In answer to the R value in your estimate of only 15 +/- is not what HercuWall is claiming. It states it's R value at 30. I would like to see a third party, which I do think has already been done, give a report on the R value. I believe I read on their site that the U.S.GB Councel gave them a Platnum rating for their wall system. So I am skeptical of your R rating of only 15 as traditional construction with wood is only 14. Patrick, Arizona Performance Homes

With steel furring thermally bridging the foam 24" o.c. that's a HUGE thermal bridge, and no matter what they do for honeycombing the concrete, it doesn't mitigate that bridge very much. Even if they have 4" of EPS on each side of the concrete (and it looks more like 2.5 - 3" in the pictures), it won't be anything like R30.

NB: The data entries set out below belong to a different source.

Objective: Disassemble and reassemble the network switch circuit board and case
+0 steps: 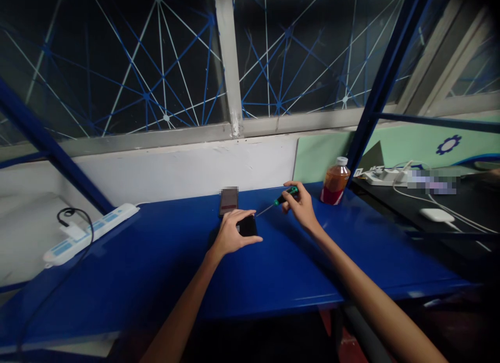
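My left hand (231,235) is closed around a flat black box-like object (248,226), thumb along its near edge and fingers along its far edge. What kind of object it is, I cannot make out. In my right hand (301,209) is a screwdriver (287,195) with a green and black handle, held by the fingertips. Its thin shaft slants down to the left, and the tip is at or very near the black object's far right corner; contact cannot be made out. Just beyond my left hand, a phone (228,200) lies on the blue table (289,269).
A bottle of orange-brown drink (336,182) stands behind my right hand. At the left lies a white power strip (91,234) with a black cable. Blue frame posts rise at both sides. On a dark desk at right are cables and a white charger (437,215).
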The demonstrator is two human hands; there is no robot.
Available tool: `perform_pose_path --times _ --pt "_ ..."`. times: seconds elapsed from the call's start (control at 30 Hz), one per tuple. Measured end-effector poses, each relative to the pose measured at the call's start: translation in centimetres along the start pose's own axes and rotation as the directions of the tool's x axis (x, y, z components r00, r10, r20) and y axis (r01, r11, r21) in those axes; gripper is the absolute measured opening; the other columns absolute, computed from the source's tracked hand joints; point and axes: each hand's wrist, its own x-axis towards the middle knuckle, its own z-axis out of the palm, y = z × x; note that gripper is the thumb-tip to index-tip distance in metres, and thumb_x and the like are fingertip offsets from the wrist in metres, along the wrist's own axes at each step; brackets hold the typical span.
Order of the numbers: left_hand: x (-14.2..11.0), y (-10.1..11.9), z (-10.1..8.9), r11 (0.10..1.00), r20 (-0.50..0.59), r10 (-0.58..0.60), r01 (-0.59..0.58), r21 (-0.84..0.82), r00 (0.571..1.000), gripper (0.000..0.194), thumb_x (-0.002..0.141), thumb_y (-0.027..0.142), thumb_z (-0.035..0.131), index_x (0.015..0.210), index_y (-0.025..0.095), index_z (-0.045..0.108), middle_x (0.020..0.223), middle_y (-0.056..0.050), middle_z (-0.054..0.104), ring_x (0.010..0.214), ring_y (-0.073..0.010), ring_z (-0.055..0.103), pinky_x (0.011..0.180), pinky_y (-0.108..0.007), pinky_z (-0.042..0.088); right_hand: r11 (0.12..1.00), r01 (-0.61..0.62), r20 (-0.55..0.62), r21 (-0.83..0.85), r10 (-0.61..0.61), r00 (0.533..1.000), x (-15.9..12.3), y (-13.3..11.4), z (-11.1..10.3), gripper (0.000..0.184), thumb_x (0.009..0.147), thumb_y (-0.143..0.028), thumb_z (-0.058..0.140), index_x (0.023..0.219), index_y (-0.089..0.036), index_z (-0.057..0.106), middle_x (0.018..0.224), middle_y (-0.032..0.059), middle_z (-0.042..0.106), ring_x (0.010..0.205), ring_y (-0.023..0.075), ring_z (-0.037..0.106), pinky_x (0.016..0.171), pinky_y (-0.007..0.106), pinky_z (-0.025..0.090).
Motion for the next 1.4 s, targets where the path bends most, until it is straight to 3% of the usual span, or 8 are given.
perform_pose_path --times 0.17,0.4,0.63,0.77,0.9,1.13,1.3,1.4 --pt "0.05 -0.06 -0.04 0.999 -0.016 -0.003 0.004 0.038 1.0 0.063 0.062 0.05 0.078 0.118 0.027 0.06 0.11 -0.006 0.067 0.104 -0.0281 0.057 0.095 -0.047 0.041 0.993 -0.002 -0.05 -0.115 -0.004 0.999 -0.12 -0.29 0.05 0.035 0.079 -0.048 0.06 0.099 -0.019 0.054 0.048 -0.0065 0.051 0.038 0.0115 0.052 0.04 0.022 0.042" --pt "-0.04 -0.03 -0.04 1.0 -0.003 -0.013 0.013 0.015 1.0 0.063 0.062 0.046 0.079 0.118 0.027 0.058 0.109 -0.005 0.065 0.102 -0.0256 0.057 0.091 -0.042 0.044 0.999 -0.021 0.054 0.047 0.019 0.998 -0.09 -0.02 0.02 0.03 0.081 -0.041 0.056 0.103 -0.02 0.049 0.058 -0.0037 0.06 0.042 0.0138 0.058 0.04 0.023 0.045" --pt "-0.04 0.2 -0.15 1.0 0.016 -0.022 0.022 -0.003 1.0 0.061 0.064 0.046 0.078 0.118 0.027 0.057 0.11 -0.006 0.065 0.102 -0.0265 0.057 0.091 -0.042 0.045 0.993 0.018 -0.024 -0.113 -0.021 1.0 -0.3 -0.33 0.02 0.03 0.081 -0.048 0.059 0.087 -0.02 0.051 0.047 -0.0061 0.052 0.037 0.0122 0.054 0.04 0.022 0.043" --pt "-0.05 0.14 -0.08 1.0 0.0 -0.008 0.008 -0.008 1.0 0.06 0.063 0.045 0.079 0.115 0.026 0.058 0.108 -0.006 0.065 0.101 -0.026 0.057 0.09 -0.042 0.045 1.0 0.006 0.04 -0.026 -0.005 0.999 -0.23 -0.3 -0.11 0.028 0.085 -0.049 0.052 0.089 -0.021 0.049 0.047 -0.006 0.053 0.039 0.0128 0.055 0.042 0.022 0.043" --pt "-0.11 0.17 -0.01 1.0 -0.006 -0.002 0.002 -0.009 1.0 0.06 0.062 0.044 0.08 0.115 0.026 0.058 0.108 -0.006 0.065 0.1 -0.0258 0.057 0.09 -0.041 0.045 0.998 0.012 0.057 0.054 -0.015 0.998 -0.08 -0.05 -0.07 0.027 0.082 -0.044 0.057 0.094 -0.022 0.047 0.049 -0.0069 0.053 0.04 0.0136 0.056 0.04 0.022 0.042" --pt "-0.14 0.33 -0.15 1.0 -0.01 0.002 -0.002 -0.025 1.0 0.06 0.063 0.042 0.08 0.116 0.026 0.058 0.109 -0.005 0.064 0.102 -0.0245 0.057 0.091 -0.04 0.046 0.994 0.032 0.006 -0.102 -0.031 0.999 -0.1 -0.43 -0.25 0.029 0.079 -0.047 0.063 0.085 -0.02 0.052 0.048 -0.007 0.05 0.033 0.0097 0.048 0.035 0.02 0.037" --pt "-0.11 0.41 -0.21 1.0 -0.007 -0.004 0.004 -0.027 1.0 0.059 0.062 0.042 0.08 0.115 0.025 0.058 0.109 -0.005 0.065 0.102 -0.0246 0.057 0.091 -0.04 0.046 0.998 0.003 0.093 0.057 -0.008 0.996 0.04 -0.4 -0.34 0.028 0.083 -0.044 0.058 0.097 -0.022 0.047 0.052 -0.0066 0.054 0.039 0.0127 0.055 0.039 0.022 0.042" --pt "-0.13 0.47 -0.26 0.999 -0.004 -0.013 0.013 -0.031 1.0 0.058 0.063 0.043 0.079 0.115 0.025 0.059 0.109 -0.006 0.064 0.102 -0.0254 0.057 0.091 -0.04 0.046 0.998 0.006 0.077 0.062 -0.011 0.997 0.09 -0.24 -0.25 0.028 0.082 -0.043 0.06 0.095 -0.022 0.046 0.05 -0.0078 0.052 0.037 0.0126 0.055 0.039 0.022 0.042"
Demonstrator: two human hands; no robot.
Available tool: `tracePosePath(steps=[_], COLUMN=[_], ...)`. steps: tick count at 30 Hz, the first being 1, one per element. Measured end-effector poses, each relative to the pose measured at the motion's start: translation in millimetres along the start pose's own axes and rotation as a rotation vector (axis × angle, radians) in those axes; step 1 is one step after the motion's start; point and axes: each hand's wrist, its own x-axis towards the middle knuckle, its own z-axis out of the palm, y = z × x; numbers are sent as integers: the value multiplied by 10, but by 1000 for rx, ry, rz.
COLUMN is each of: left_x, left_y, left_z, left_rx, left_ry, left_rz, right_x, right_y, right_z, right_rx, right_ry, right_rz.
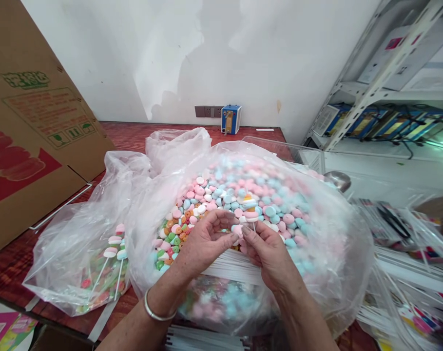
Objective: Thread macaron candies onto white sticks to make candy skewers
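Note:
My right hand (267, 246) grips the white stick of a candy skewer, its upper end threaded with a stack of pink, white, blue and orange candies (249, 208). My left hand (212, 236) is curled beside it, thumb and fingers around a pink candy (238, 230) near the right thumb; part of that grip is hidden. Beneath both hands, a large clear plastic bag (141, 234) holds pink, blue and white candies (221, 195), with green and orange ring candies (177, 234) toward the left. A bundle of white sticks (236, 265) lies just under my hands.
Finished-looking candy skewers (111, 251) lie on the bag's left part. A cardboard box (42, 122) stands at left on the reddish table (122, 129). A small blue device (231, 119) sits by the wall. At right are a metal scoop (337, 180), packaged sticks and a white shelf (375, 92).

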Motion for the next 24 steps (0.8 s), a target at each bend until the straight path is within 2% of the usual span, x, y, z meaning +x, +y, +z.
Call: tracePosePath(steps=[4, 7, 10, 14, 17, 20, 24], left_x=[-9, -1, -3, -40, -56, -34, 18], left_y=[-92, -139, -121, -55, -39, -58, -92], left_z=[19, 30, 45, 67, 81, 80, 28], left_rx=[-22, -69, -101, -118, -88, -49, -100], left_ry=[24, 89, 140, 52, 37, 86, 170], left_rz=[33, 38, -29, -118, -97, -91, -125], right_x=[1, -30, -68, -71, -59, -106, -341], right_y=[99, 135, 128, 114, 115, 106, 52], right_z=[37, 55, 72, 105, 119, 109, 65], right_rx=[-29, -45, -52, -21, -50, -124, -300], right_ry=[83, 52, 34, 71, 86, 84, 48], right_rz=[-128, -198, -254, -313, -321, -294, -219])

If it's 3" (~R25 nominal), after thermal bridging it will come in well under R20.

If it's really 2.5" (R21 nominal) the R15 estimate is the right ballpark, but may even be on the high-side.

The only claims to R30 I could find in their lit is on p.3 of their brochure:

http://www.hercuwall.com/docs/HercuWall.pdf

"What's more, 2x4" wood only provides a drafty R13 insulation envelope rather than HercuWall's R30 with no drafts".

That might actually be taking them over the line from the FTC's misrepresentation point of view, since they're assigning it an R value without an ASTM C 518 test, but maybe they're hoping because they're selling a wall system, and not insulation maybe it'll fly?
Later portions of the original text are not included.